### YOUR ASSIGNMENT
Write out every line of the data below exactly as given.
<<<<
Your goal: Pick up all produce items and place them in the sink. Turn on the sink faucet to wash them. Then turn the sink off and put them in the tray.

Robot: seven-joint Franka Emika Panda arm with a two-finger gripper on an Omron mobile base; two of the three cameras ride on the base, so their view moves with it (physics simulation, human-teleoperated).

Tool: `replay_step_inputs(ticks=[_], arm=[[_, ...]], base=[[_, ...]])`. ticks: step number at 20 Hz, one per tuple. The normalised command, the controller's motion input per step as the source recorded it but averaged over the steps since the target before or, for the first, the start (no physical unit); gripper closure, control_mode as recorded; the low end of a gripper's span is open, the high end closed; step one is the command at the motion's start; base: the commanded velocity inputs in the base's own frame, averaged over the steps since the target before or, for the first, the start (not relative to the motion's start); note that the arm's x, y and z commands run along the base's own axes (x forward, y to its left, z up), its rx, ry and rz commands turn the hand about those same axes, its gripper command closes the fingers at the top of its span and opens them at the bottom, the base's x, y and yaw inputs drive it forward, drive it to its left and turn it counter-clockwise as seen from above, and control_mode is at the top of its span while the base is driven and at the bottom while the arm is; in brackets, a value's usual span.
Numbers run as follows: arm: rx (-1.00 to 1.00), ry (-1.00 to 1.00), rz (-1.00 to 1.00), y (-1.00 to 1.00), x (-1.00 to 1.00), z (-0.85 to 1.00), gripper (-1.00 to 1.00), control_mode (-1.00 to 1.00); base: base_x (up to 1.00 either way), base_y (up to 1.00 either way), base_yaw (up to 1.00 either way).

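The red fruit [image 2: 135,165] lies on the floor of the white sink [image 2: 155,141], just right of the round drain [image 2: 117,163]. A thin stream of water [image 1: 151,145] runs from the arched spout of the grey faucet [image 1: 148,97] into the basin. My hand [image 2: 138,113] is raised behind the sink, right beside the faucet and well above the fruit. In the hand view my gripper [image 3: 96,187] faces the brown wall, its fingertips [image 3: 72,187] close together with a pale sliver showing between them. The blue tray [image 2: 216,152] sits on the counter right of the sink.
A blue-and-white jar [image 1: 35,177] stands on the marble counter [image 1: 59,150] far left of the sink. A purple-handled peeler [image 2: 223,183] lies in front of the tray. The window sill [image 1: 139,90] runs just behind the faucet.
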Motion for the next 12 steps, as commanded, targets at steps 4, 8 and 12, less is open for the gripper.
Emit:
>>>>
### RESULT OF THE EXERCISE
Your goal: Pick up all produce items and place them in the sink. Turn on the sink faucet to wash them. Then turn the sink off and put them in the tray.

Robot: seven-joint Franka Emika Panda arm with a two-finger gripper on an Omron mobile base; two of the three cameras ride on the base, so their view moves with it (physics simulation, human-teleoperated).

Tool: `replay_step_inputs(ticks=[_], arm=[[_, ...]], base=[[_, ...]])`. ticks: step number at 20 Hz, one per tuple. The normalised command, the controller's motion input per step as the source recorded it but averaged over the steps since the target before or, for the first, the start (no physical unit); gripper closure, control_mode as recorded; the low end of a gripper's span is open, the high end closed; step one is the command at the motion's start; base: the commanded velocity inputs in the base's own frame, averaged over the steps since the target before or, for the first, the start (not relative to the motion's start); note that the arm's x, y and z commands run along the base's own axes (x forward, y to its left, z up), its rx, ry and rz commands turn the hand about those same axes, its gripper command closes the fingers at the top of its span and opens them at the bottom, the base's x, y and yaw inputs drive it forward, drive it to its left and turn it counter-clockwise as seen from above, and control_mode is at the top of its span while the base is driven and at the bottom while the arm is; in brackets, a value's usual span.
Numbers run as follows: arm: rx (-1.00 to 1.00), ry (-1.00 to 1.00), rz (-1.00 to 1.00), y (-1.00 to 1.00), x (-1.00 to 1.00), z (-0.85 to 1.00), gripper (-1.00 to 1.00), control_mode (-1.00 to 1.00); base: base_x (up to 1.00 either way), base_y (up to 1.00 either way), base_yaw (up to 1.00 either way).

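The red fruit [image 2: 135,165] lies on the floor of the white sink [image 2: 155,141], just right of the round drain [image 2: 117,163]. A thin stream of water [image 1: 151,145] runs from the arched spout of the grey faucet [image 1: 148,97] into the basin. My hand [image 2: 138,113] is raised behind the sink, right beside the faucet and well above the fruit. In the hand view my gripper [image 3: 96,187] faces the brown wall, its fingertips [image 3: 72,187] close together with a pale sliver showing between them. The blue tray [image 2: 216,152] sits on the counter right of the sink.
A blue-and-white jar [image 1: 35,177] stands on the marble counter [image 1: 59,150] far left of the sink. A purple-handled peeler [image 2: 223,183] lies in front of the tray. The window sill [image 1: 139,90] runs just behind the faucet.
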Motion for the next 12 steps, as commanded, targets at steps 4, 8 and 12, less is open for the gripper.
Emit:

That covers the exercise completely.